WHAT TO DO ▸ Down to the last line, print the data that follows exactly, without its pictures.

RAW DATA ▸
>>>>
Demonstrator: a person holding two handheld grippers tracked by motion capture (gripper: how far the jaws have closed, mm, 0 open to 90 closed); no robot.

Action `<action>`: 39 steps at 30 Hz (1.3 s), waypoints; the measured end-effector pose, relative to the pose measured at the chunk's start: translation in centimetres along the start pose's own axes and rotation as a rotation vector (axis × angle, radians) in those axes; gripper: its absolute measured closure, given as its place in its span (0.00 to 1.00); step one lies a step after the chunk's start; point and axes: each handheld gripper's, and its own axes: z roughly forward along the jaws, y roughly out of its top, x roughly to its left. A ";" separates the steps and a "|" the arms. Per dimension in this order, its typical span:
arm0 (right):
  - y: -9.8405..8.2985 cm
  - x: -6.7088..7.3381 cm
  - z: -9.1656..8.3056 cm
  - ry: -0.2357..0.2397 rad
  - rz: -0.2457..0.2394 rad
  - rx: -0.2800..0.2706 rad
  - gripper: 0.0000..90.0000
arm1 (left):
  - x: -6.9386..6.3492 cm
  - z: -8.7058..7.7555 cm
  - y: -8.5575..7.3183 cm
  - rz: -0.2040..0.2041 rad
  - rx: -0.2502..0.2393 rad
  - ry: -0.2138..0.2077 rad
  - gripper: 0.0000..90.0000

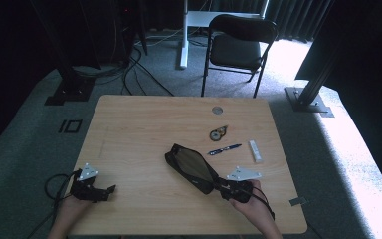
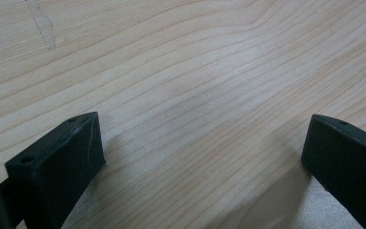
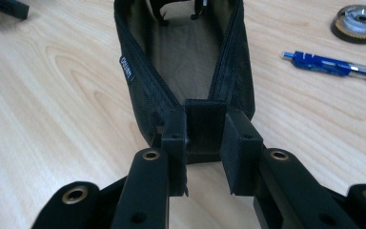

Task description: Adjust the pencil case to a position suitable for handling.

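Right gripper view: right gripper (image 3: 205, 143) clamped narrow on the near end tab of a black pencil case (image 3: 186, 62), blocky matte pads pinching a stiff woven strip from both sides. Beyond the jaws, soft nylon fabric with a coarse weave, unzipped and gaping, zipper tape running up both edges, drab olive lining inside, small white label sewn on the wall left of the jaws. Right of the jaws and farther out, a glossy blue pen (image 3: 336, 67) with a pale tip, lying flat; past it, a round correction-tape dispenser (image 3: 360, 21), amber shell around a grey wheel, near the pen but apart from it. High view: pencil case (image 1: 191, 167) stretched long and slanted ahead of the right gripper (image 1: 224, 188), pen (image 1: 225, 149) and dispenser (image 1: 218, 133) beyond its far side, a white stick-shaped eraser (image 1: 255, 151) just past the pen, nothing between jaws and case. Pale wooden table (image 1: 139, 129) with a round grey grommet (image 1: 217, 110) at the far edge; black folding chair (image 1: 238, 45) on grey carpet behind. Left gripper view: left gripper (image 2: 202, 148) spread wide, rectangular black pads well apart over bare, finely grained wood, holding nothing; in the high view, left gripper (image 1: 107, 191) near the table's near left corner, well away from the case.
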 end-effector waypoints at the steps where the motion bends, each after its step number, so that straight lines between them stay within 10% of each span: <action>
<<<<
ANSWER SPACE ▸
Demonstrator: a person holding two handheld grippers tracked by motion capture (gripper: how far the jaws have closed, mm, 0 open to 90 closed); no robot.

Action `<action>`: 39 steps at 30 Hz (1.3 s), waypoints; the measured end-effector pose, relative to the pose measured at the chunk's start: translation in centimetres along the start pose's own axes and rotation as a rotation vector (axis × angle, radians) in those axes; gripper: its absolute measured closure, given as its place in its span (0.00 to 1.00); step one lies a step after the chunk's start; point and axes: each handheld gripper's, and its own axes: z roughly forward along the jaws, y roughly out of its top, x roughly to its left. A ";" separates the steps and a "|" the arms. Per dimension in this order, its typical span:
arm0 (right):
  - y: -9.8405..8.2985 cm
  - x: -6.7088..7.3381 cm
  - z: -9.1656..8.3056 cm
  - ry: -0.2357..0.2397 rad
  - rz: -0.2457..0.2394 rad
  - rx: -0.2800..0.2706 rad
  - gripper: 0.0000..90.0000
arm1 (left):
  - x: -6.9386..6.3492 cm
  - z: -8.7058..7.7555 cm
  - y: -8.5575..7.3183 cm
  - rz: -0.2040..0.2041 rad
  - rx: -0.2502..0.2393 rad
  - ry: -0.2138..0.2077 rad
  - gripper: 0.0000..90.0000


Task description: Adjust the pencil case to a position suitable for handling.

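Right gripper view: right gripper (image 3: 205, 143) clamped narrow on the near end tab of a black pencil case (image 3: 186, 62), blocky matte pads pinching a stiff woven strip from both sides. Beyond the jaws, soft nylon fabric with a coarse weave, unzipped and gaping, zipper tape running up both edges, drab olive lining inside, small white label sewn on the wall left of the jaws. Right of the jaws and farther out, a glossy blue pen (image 3: 336, 67) with a pale tip, lying flat; past it, a round correction-tape dispenser (image 3: 360, 21), amber shell around a grey wheel, near the pen but apart from it. High view: pencil case (image 1: 191, 167) stretched long and slanted ahead of the right gripper (image 1: 224, 188), pen (image 1: 225, 149) and dispenser (image 1: 218, 133) beyond its far side, a white stick-shaped eraser (image 1: 255, 151) just past the pen, nothing between jaws and case. Pale wooden table (image 1: 139, 129) with a round grey grommet (image 1: 217, 110) at the far edge; black folding chair (image 1: 238, 45) on grey carpet behind. Left gripper view: left gripper (image 2: 202, 148) spread wide, rectangular black pads well apart over bare, finely grained wood, holding nothing; in the high view, left gripper (image 1: 107, 191) near the table's near left corner, well away from the case.
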 end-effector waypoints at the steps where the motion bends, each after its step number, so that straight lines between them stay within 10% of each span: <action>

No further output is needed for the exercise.